In fact, it was the rise of prices of pepper and other products that put greater impetus to find new routes to India. Slightly before this time, Portugal was a rising power and had aspired to control the trade routes to India, with black pepper being one of their main interests. The trip around Africa, although yielding many new discoveries, was difficult and long. Nearly 30% of the cargo brought back from India was lost. European powers wanted to avoid having to have their trade to the east controlled by middlemen and, so long as prices were very high, then the consumer market would be limited. This prompted the eventual discovery of the New World, which was initially thought by Christopher Columbus to be a new route to India rather than a new continent all together.
The Dutch were able to gain control of the pepper trade by the 17th century, creating strong links to India, Ceylon, Java, and other areas in southeast Asia. The rising power of the British East India Company in the 18th and 19th centuries, when the British Empire's fortunes increased. During this time, spices and pepper in particular increasing began to be under a near monopoly of control by British traders. During the time of the Dutch and British control of the spice and pepper trade, it was by then that black pepper, once again, became common and prices depreciated considerably. By this time, middle class consumers were able to reasonably afford it and it was during the 17 and 18th centuries that pepper began to emerge as a daily type of spice used to season meat mainly.

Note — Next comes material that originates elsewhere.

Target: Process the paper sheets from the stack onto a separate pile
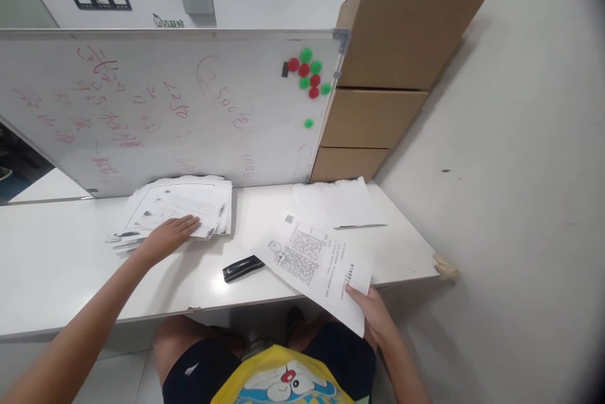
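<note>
I see my left hand lying flat, fingers stretched out and gripping nothing, palm down on the loose fanned stack of white printed paper sheets, which sits toward the back of the white bench against the foot of the whiteboard. My right hand is closed in a pinch on the lower corner of a single white printed sheet with a cartoon drawing and blocks of text; the sheet slants over the front edge of the bench near its right end, its far part over the benchtop. Just left of that sheet a black stapler lies near the front edge. Another thin pile of white papers rests at the back right corner. Behind stands a white board with red scribbles carrying red and green round magnets, and beside it three stacked brown cardboard boxes.
</note>
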Tool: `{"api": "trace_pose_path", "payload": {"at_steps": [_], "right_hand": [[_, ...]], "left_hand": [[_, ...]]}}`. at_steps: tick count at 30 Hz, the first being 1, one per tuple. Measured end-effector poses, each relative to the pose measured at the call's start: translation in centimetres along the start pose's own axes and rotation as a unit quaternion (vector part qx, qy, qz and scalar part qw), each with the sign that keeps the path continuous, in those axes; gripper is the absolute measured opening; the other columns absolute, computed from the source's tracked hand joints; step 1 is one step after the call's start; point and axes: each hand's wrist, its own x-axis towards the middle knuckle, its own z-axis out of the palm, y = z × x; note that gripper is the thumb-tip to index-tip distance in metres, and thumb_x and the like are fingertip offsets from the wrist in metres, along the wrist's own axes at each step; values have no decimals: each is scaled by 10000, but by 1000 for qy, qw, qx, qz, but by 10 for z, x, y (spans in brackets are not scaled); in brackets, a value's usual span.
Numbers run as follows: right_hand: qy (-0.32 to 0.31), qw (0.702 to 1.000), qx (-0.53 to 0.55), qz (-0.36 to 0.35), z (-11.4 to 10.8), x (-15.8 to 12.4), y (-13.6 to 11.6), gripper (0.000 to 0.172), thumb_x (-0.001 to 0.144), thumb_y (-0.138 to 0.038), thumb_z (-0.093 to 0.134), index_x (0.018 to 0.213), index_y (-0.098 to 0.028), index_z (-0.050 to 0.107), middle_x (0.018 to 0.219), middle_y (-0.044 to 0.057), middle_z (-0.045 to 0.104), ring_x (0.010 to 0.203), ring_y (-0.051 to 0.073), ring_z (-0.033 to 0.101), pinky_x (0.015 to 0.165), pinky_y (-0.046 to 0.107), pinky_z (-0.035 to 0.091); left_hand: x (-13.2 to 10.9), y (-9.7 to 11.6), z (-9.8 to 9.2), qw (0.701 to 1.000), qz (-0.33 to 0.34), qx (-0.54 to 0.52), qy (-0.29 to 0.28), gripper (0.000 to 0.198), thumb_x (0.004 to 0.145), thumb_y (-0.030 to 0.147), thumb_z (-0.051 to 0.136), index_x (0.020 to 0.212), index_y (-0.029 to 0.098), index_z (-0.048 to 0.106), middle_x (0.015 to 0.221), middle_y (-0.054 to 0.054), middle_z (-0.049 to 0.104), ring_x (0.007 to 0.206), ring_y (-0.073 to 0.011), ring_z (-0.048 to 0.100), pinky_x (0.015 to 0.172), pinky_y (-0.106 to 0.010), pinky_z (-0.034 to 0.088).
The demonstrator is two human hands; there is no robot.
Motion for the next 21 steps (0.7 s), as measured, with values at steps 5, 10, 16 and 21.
{"api": "trace_pose_path", "payload": {"at_steps": [5,10,16,21], "right_hand": [[-4,1000,20,16,-4,-6,-8,415,555,-358,856,899,-172,718,967,126,762,903,366,712,844,512,557],[-52,998,22,25,-3,-6,-14,444,603,-375,833,975,-169,707,1036,133,748,972,360,696,889,513,535],[-81,995,42,-29,-9,-1,-1,654,737,-732,566,1067,-181,690,1089,141,731,1086,335,652,889,500,535],[-34,996,73,-33,-12,-2,0,533,576,-467,846,1007,-196,690,974,99,762,940,338,703,872,513,530]], "left_hand": [[14,58,-10,984,-14,-28,174,429,953,239,332,1347,245,502,1344,-56,581,1212,-255,576,997,-502,462],[59,217,21,956,179,-220,73,554,906,101,416,1419,310,418,1434,-25,488,1330,-236,457,1119,-422,380],[87,329,89,932,322,-167,12,427,984,205,380,1407,173,427,1423,-108,498,1372,-231,401,1093,-418,381],[93,332,108,943,300,-143,27,428,988,226,383,1413,192,416,1450,-76,475,1387,-246,375,1116,-430,342]]}}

In the 20th century, with decolonization and the demise of major holding companies such as the East India Company, the trade of black pepper is once again in the hands of the countries that grow it. Today, Vietnam is the leading exporter of black pepper, accounting for about 34-35% of the total in trade of black pepper. Because of its wide spread use that goes back to the Classical Period, when regions from Japan to Britain had developed tastes for black pepper, it has become the most common spice today.